Real-Time Corporate Chat & Announcements
Real-time corporate messaging with group chats, polls, broadcast announcements and push notifications, embedded into the company's ERP.
Technical documentation
Overview
A real-time corporate messaging platform built as a module of Grupo Garza Limón's ERP. It is not a generic chat app: it lives inside the company ecosystem, reuses the ERP's identity, and embeds into its existing pages. It covers 1:1 and group conversations, media messages (image, audio, video, documents, PPTX), emoji reactions, replies/quotes, read receipts and typing indicators, plus WhatsApp-style polls, broadcast announcements and mobile push notifications.
Requirements
Functional: direct and group chat; media sharing; reactions, replies and read receipts; real-time presence (online, idle, offline, on-vacation); single- or multiple-choice polls; broadcast announcements (to everyone or targeted) with reactions and per-recipient read confirmation; push notifications to offline users; ERP-driven user activation/deactivation/reactivation; reconnection sync.

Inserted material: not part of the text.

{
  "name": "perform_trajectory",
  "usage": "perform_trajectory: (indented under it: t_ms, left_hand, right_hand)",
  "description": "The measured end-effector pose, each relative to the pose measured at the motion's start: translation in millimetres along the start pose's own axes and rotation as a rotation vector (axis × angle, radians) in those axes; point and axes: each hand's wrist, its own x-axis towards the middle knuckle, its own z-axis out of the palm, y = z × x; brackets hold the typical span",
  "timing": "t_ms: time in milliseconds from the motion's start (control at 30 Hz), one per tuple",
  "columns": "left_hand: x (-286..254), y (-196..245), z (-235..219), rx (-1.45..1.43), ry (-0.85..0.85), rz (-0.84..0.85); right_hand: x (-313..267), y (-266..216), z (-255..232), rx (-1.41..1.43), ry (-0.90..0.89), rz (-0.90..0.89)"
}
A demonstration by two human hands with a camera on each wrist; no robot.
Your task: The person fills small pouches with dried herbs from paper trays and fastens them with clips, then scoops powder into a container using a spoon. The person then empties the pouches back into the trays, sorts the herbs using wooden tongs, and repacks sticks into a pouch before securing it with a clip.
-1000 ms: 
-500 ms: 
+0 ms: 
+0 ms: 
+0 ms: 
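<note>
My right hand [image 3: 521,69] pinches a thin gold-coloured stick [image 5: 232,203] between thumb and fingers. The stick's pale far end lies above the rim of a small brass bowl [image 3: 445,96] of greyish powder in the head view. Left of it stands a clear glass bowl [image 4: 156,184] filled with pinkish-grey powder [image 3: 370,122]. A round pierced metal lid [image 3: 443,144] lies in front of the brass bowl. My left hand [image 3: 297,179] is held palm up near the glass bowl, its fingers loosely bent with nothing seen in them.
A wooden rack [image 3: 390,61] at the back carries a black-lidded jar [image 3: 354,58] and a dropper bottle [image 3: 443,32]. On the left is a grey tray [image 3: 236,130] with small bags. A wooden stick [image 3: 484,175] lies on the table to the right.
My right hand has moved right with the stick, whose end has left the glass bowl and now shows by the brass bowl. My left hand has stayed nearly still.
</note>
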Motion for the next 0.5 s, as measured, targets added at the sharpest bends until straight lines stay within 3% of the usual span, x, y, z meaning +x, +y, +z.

Non-functional: low-latency delivery (WebSocket), resilience to disconnects (cursor-based delta sync), guaranteed push delivery (persistent queue with retries and receipt verification), and authentication without managing its own credentials (the ERP issues the JWT). Constraints: on-premise deployment on the company's existing infrastructure (PM2, no containers), and a frontend that can be injected into legacy ERP pages with no build step.
Architecture
A modular NestJS backend organized by domain: auth, chat, comunicados (announcements), presence, gateway (WebSocket), aws and push. The HTTP request lifecycle is: request → AuthGuard (verifies the JWT from the header) → controller → service → TypeORM repository, with a @User() decorator that injects the JWT payload anywhere in the pipeline. To keep controllers clean, composite decorators (GetEndpoint, PostEndpoint, PatchEndpoint, DeleteEndpoint) bundle route, Swagger docs and auth into a single annotation.
The real-time layer uses Socket.IO with a room scheme: each user joins user:<idErp> and a chat:<chatId> room per conversation they belong to. When a chat's participants change, the GatewayService moves sockets between rooms. Outbound events (mensaje:nuevo, mensaje:leido, chat:escribiendo, usuario:estatus, encuesta:voto, comunicado:reaccion) and inbound ones (chat:typing, presence:status, chat:marcar_leido, chat:reaccionar) all ride a single connection authenticated by JWT in the handshake.
Fine-grained authorization is handled by a permissions guard that reads ERP permission codes embedded in the JWT (565 delete chats, 566 delete messages, 567 create announcements, 568 delete announcements). The backend manages no users or passwords: it acts as a resource server trusting the ERP as the token issuer (de-facto SSO), which greatly simplified the security model.
Database
PostgreSQL with TypeORM and versioned migrations (22 of them; synchronize: false, migrationsRun: true, so the schema updates itself on startup). Core model: usuarios, chats, usuarios_chat (membership + role), mensajes, estatus_mensajes (read receipts), reacciones_mensajes, the three poll tables (encuestas, encuestas_opciones, encuestas_votos), the announcement tables (comunicados, comunicado_destinatarios, comunicado_estatus, reacciones_comunicados), dispositivos_usuario (Expo push tokens) and queue_mensajes (push delivery queue).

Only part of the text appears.